Photo by Rahul Pandi
More than 36 intellectual property-focused businesses, including Universal Music Group, have welcomed a move by internet infrastructure firm Cloudflare to block AI companies from automatically collecting content online — a shift that could reshape the AI licensing market.
AI web crawlers are automated programs or bots used by artificial intelligence companies to scan and collect large amounts of data from websites. This data, which can include text, images, audio, and video, is then used to train AI models, including large language models like ChatGPT or image generators.
As of July 1, AI web crawlers are now blocked by default from accessing content on sites using Cloudflare’s infrastructure. With the company powering nearly 20% of the internet, the change could significantly disrupt AI models trained on scraped online content, much of it copyrighted. Website owners will also gain more control. They’ll be able to choose which crawlers access their content and introduce “pay-per-crawl” systems, letting them charge AI companies for access or negotiate licensing deals directly.

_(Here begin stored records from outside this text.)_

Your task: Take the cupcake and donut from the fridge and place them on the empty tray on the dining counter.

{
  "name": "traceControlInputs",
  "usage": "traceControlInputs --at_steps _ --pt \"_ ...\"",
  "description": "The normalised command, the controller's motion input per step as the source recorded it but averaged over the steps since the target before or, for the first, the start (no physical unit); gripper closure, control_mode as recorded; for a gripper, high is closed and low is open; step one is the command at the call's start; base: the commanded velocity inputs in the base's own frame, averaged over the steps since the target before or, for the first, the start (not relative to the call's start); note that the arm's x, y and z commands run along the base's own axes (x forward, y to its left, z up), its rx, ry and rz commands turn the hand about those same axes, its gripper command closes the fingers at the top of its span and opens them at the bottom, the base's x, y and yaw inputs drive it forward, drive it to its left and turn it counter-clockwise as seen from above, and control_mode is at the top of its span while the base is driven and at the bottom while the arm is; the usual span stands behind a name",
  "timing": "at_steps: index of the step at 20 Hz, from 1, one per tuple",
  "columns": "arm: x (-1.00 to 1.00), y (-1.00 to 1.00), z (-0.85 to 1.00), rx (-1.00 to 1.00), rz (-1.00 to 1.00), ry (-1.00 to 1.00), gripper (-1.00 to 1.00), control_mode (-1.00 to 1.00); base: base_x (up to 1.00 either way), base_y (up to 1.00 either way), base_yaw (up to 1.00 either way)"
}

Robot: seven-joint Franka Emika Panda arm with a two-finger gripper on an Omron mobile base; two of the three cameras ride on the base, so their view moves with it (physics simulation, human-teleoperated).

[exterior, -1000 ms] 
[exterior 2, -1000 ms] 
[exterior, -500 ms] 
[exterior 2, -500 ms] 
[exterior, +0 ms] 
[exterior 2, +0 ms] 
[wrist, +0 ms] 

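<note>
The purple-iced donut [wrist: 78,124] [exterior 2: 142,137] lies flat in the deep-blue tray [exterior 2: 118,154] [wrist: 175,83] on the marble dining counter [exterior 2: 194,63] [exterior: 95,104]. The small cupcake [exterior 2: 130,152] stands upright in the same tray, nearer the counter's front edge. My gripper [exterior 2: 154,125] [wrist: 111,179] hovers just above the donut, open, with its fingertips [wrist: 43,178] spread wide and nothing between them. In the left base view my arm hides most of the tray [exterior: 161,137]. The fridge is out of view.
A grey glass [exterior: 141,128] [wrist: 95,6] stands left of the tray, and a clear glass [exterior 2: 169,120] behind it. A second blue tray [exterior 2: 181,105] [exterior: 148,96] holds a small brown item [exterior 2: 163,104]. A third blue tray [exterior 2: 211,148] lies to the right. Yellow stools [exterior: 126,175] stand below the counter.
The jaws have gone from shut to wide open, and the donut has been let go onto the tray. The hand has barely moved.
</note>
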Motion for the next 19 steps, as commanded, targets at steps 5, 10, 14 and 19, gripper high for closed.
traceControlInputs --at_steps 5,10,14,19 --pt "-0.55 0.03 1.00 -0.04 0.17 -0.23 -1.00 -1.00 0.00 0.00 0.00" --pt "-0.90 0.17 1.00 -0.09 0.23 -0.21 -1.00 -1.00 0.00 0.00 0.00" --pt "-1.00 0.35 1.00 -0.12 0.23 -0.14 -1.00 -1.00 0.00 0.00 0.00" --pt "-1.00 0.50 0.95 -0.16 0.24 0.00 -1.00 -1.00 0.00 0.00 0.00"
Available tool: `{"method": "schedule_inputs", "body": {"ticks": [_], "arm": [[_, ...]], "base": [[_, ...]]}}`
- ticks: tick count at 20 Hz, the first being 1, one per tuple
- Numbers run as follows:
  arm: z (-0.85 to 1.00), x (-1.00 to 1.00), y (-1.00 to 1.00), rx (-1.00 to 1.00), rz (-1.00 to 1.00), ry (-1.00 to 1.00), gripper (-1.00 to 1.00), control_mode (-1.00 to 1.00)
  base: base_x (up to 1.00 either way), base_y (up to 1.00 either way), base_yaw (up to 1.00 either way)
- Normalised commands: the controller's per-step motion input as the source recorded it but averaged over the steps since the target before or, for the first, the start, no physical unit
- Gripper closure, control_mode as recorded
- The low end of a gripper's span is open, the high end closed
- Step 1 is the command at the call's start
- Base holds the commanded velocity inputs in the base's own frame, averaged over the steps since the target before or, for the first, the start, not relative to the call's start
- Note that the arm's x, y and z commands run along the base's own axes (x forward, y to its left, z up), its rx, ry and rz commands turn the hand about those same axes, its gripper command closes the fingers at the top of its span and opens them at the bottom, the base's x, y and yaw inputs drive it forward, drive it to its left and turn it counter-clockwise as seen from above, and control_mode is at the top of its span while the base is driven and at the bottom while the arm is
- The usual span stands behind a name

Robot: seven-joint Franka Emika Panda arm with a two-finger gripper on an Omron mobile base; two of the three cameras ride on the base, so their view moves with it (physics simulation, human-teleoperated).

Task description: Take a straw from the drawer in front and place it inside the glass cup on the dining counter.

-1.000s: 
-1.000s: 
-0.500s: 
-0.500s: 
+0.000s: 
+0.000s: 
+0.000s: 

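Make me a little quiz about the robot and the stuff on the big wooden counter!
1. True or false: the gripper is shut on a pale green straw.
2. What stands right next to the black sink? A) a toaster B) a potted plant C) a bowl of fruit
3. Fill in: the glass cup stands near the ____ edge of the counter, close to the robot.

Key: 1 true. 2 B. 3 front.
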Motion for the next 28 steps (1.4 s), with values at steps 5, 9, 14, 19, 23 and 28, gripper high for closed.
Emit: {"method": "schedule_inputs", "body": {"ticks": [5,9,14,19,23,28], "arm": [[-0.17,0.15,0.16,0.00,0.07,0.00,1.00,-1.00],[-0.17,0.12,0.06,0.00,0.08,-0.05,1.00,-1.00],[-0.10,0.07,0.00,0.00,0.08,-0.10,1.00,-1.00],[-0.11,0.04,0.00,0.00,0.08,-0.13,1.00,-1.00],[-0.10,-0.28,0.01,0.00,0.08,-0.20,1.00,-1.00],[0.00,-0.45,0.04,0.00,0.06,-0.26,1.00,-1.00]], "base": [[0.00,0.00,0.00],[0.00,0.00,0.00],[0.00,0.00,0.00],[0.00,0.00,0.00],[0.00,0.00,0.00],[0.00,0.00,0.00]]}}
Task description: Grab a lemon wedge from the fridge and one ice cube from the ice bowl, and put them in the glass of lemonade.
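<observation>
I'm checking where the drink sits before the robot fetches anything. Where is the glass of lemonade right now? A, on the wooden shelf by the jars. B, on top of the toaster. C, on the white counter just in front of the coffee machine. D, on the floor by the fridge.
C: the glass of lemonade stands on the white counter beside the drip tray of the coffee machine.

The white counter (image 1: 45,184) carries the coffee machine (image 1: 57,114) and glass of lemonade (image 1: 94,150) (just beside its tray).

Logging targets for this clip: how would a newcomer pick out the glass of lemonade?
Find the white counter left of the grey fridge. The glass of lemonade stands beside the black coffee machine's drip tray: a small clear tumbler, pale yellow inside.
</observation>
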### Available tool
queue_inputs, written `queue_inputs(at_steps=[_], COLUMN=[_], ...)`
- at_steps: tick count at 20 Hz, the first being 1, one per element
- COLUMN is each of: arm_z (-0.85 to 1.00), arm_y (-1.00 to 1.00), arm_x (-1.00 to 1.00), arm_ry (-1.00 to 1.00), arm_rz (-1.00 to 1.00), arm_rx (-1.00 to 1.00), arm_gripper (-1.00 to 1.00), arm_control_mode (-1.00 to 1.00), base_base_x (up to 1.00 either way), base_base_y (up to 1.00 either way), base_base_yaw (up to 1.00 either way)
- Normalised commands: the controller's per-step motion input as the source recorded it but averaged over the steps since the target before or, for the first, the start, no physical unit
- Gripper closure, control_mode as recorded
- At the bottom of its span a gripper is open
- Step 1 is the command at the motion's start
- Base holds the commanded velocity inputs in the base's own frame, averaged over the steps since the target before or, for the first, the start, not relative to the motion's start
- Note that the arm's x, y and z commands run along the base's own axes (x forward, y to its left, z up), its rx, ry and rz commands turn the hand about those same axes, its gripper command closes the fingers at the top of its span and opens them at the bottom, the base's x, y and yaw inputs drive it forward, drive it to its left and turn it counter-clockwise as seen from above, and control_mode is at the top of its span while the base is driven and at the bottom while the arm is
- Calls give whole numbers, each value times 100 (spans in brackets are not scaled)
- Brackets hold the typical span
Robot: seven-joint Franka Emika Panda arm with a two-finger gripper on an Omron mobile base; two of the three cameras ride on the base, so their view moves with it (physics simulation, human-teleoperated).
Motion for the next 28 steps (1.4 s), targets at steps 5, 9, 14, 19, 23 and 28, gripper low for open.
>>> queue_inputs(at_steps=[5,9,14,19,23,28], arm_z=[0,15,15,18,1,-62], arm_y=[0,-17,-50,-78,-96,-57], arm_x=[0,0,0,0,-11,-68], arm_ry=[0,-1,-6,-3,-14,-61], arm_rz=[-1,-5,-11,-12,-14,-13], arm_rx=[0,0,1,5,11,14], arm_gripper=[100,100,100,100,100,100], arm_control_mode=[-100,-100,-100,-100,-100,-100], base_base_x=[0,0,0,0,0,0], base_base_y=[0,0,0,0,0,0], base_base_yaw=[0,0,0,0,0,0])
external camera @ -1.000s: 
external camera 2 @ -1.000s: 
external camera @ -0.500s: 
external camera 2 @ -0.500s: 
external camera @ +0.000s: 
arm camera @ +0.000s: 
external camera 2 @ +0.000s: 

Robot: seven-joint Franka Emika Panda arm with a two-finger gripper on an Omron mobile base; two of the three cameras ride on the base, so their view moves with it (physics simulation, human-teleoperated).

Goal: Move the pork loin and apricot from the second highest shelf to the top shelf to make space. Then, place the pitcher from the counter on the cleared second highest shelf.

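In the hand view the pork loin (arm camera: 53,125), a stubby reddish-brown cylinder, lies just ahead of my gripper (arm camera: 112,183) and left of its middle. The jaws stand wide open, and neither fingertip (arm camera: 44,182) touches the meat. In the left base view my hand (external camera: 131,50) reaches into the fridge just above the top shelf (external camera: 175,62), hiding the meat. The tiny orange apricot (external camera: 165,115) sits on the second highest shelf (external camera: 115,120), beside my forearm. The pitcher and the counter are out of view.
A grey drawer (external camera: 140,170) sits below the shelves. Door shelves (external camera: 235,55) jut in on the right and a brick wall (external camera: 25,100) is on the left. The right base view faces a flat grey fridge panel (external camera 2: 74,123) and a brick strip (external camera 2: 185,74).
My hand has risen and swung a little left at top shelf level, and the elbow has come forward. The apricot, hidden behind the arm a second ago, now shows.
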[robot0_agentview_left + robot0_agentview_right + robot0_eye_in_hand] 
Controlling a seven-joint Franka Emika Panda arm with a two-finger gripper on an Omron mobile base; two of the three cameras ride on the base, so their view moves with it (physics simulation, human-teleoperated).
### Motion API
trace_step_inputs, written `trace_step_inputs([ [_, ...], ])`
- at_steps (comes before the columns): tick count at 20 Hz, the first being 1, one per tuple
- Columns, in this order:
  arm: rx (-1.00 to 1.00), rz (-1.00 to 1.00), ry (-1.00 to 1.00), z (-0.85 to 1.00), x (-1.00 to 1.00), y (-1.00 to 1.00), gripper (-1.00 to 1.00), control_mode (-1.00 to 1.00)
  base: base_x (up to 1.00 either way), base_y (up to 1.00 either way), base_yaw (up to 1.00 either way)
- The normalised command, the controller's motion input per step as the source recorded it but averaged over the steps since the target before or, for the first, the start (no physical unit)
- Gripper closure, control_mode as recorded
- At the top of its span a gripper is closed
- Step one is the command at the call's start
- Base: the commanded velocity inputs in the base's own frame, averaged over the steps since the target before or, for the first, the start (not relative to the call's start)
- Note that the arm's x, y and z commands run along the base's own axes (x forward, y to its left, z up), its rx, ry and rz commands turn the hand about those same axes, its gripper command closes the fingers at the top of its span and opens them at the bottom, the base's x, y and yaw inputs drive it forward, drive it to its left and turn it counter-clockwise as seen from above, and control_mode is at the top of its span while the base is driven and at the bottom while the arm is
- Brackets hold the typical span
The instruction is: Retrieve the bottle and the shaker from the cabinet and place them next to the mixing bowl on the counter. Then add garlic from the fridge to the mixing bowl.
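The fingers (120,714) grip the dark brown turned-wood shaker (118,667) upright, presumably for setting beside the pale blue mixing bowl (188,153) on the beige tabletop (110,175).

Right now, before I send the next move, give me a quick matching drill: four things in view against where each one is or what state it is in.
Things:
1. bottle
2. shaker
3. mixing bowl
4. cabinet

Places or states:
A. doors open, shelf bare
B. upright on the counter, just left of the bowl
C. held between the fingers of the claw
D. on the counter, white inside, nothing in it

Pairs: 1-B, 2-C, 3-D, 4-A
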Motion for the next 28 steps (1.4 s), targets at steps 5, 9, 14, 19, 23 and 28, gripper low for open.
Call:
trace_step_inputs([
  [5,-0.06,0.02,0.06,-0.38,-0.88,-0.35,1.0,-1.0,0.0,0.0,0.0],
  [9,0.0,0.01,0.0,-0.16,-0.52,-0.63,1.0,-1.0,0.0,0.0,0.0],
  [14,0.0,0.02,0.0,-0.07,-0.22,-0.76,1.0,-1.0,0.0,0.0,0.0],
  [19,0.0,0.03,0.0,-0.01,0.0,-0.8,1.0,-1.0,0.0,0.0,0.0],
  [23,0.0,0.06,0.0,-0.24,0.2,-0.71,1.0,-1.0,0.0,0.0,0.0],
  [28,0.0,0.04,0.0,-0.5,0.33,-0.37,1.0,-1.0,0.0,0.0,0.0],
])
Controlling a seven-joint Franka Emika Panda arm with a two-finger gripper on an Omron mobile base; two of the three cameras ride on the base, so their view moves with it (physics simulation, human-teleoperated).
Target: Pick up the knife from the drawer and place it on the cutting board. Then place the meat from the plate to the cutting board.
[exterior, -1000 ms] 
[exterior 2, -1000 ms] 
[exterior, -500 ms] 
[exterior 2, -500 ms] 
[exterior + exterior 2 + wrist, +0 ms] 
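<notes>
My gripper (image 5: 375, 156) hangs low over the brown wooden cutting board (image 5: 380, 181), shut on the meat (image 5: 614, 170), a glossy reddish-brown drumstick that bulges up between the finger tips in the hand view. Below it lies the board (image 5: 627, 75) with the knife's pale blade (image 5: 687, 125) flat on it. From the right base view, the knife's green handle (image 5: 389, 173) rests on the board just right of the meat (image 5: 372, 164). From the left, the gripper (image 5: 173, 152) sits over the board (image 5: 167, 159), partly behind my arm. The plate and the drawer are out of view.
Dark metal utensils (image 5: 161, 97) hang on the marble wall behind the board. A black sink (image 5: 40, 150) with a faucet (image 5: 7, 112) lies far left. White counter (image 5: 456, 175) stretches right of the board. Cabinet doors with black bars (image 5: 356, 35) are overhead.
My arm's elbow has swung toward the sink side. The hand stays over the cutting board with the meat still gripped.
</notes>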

Originally designed to help search engines index the web, crawlers are now commonly used by AI firms to gather text, images, and media — often without permission. As AI increasingly becomes the go-to source for information and entertainment, many publishers have seen sharp declines in traffic, a trend known as the “zero-click” phenomenon.“If the internet is going to survive the age of AI, we need to give publishers the control they deserve,” said Matthew Prince, co-founder and CEO of Cloudflare. “Our goal is to put the power back in the hands of creators, while still helping AI companies innovate.”
The move has broad support across media and IP-based industries, including backing from the News/Media Alliance, Associated Press, Conde Nast, Fortune, Sky News Group, Time, and others.
UMG Chief Operating Officer Boyd Muir also praised the decision. “This initiative will help address the disruptive and unauthorized scraping of both creative and commercial IP by AI developers and support new licensing opportunities,” he said. “We believe AI, used ethically and transparently, can unlock meaningful creative and commercial potential.”
Cloudflare already has a verification system that lets crawlers identify themselves and their intent. If they don’t comply, the company can apply tools typically used against malicious traffic.“A web crawler is just another kind of bot,” said Will Allen, Cloudflare’s head of AI privacy, control, and media products. “All our experience tracking bots helps us understand what crawlers are doing.”
Still, some researchers caution against a blanket approach. “Not all AI systems compete with all web publishers,” said Shayne Longpre, a PhD candidate at the MIT Media Lab. “Open research and personal use shouldn’t be sacrificed.”